- **The task**: Each line below needs to be repeated precisely as it is.

- **Collected material**:
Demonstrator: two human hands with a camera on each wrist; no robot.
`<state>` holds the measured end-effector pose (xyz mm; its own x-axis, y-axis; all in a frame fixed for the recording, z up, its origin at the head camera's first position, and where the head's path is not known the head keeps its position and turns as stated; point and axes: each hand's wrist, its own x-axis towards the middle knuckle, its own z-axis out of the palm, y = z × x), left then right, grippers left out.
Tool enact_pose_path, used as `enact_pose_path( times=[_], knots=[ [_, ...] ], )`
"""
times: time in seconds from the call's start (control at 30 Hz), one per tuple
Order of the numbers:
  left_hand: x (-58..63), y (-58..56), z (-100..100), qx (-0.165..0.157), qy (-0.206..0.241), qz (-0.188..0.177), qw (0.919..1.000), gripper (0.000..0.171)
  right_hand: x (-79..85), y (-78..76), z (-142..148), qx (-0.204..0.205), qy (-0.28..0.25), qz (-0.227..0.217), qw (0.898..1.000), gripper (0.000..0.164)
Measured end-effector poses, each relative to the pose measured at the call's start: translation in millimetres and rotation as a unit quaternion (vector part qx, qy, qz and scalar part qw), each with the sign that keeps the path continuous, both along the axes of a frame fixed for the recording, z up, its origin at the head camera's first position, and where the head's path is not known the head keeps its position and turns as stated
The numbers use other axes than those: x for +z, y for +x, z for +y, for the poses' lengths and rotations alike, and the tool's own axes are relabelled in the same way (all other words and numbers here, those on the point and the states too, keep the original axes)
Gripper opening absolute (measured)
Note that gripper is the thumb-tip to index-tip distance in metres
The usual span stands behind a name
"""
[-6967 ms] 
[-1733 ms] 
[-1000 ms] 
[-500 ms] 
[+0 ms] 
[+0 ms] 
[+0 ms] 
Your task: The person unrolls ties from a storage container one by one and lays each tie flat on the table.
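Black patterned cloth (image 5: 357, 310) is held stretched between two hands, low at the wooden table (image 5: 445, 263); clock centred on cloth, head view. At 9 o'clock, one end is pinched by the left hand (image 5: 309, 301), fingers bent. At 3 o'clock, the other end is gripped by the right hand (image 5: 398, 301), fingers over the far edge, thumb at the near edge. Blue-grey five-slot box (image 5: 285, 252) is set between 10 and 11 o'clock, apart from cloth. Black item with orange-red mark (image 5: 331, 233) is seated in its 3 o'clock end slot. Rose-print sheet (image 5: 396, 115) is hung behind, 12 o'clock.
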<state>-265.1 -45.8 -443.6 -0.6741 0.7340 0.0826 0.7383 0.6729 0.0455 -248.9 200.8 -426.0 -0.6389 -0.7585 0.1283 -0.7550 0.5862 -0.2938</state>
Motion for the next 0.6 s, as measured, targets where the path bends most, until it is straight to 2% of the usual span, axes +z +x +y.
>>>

- **Response below**:
Demonstrator: two human hands with a camera on each wrist; no robot.
`<state>` holds the measured end-effector pose (xyz mm; its own x-axis, y-axis; all in a frame fixed for the recording, z up, its origin at the head camera's first position, and where the head's path is not known the head keeps its position and turns as stated; point and axes: each hand's wrist, its own x-axis towards the middle knuckle, its own z-axis out of the palm, y = z × x), left then right, grippers left out.
Tool enact_pose_path, used as `enact_pose_path( times=[_], knots=[ [_, ...] ], )`
"""
times: time in seconds from the call's start (control at 30 Hz), one per tuple
Order of the numbers:
  left_hand: x (-58..63), y (-58..56), z (-100..100), qx (-0.165..0.157), qy (-0.206..0.241), qz (-0.188..0.177), qw (0.919..1.000), gripper (0.000..0.171)
  right_hand: x (-79..85), y (-78..76), z (-142..148), qx (-0.204..0.205), qy (-0.28..0.25), qz (-0.227..0.217), qw (0.898..1.000), gripper (0.000..0.164)
Measured end-effector poses, each relative to the pose measured at the call's start: translation in millimetres and rotation as a unit quaternion (vector part qx, qy, qz and scalar part qw), each with the sign that keeps the path continuous, both along the axes of a frame fixed for the recording, z up, its origin at the head camera's first position, and where the head's path is not known the head keeps its position and turns as stated
The numbers use other axes than those: x for +z, y for +x, z for +y, for the poses' lengths and rotations alike, and the tool's own axes are relabelled in the same way (all other words and numbers here, those on the point and the states too, keep the original axes)
Gripper opening absolute (measured)
Note that gripper is the thumb-tip to index-tip distance in metres
The usual span stands behind a name
"""
[-6967 ms] 
[-1733 ms] 
[-1000 ms] 
[-500 ms] 
[+0 ms] 
[+0 ms] 
[+0 ms] 
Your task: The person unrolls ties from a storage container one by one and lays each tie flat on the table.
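Black patterned cloth (image 5: 357, 310) is held stretched between two hands, low at the wooden table (image 5: 445, 263); clock centred on cloth, head view. At 9 o'clock, one end is pinched by the left hand (image 5: 309, 301), fingers bent. At 3 o'clock, the other end is gripped by the right hand (image 5: 398, 301), fingers over the far edge, thumb at the near edge. Blue-grey five-slot box (image 5: 285, 252) is set between 10 and 11 o'clock, apart from cloth. Black item with orange-red mark (image 5: 331, 233) is seated in its 3 o'clock end slot. Rose-print sheet (image 5: 396, 115) is hung behind, 12 o'clock.
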<state>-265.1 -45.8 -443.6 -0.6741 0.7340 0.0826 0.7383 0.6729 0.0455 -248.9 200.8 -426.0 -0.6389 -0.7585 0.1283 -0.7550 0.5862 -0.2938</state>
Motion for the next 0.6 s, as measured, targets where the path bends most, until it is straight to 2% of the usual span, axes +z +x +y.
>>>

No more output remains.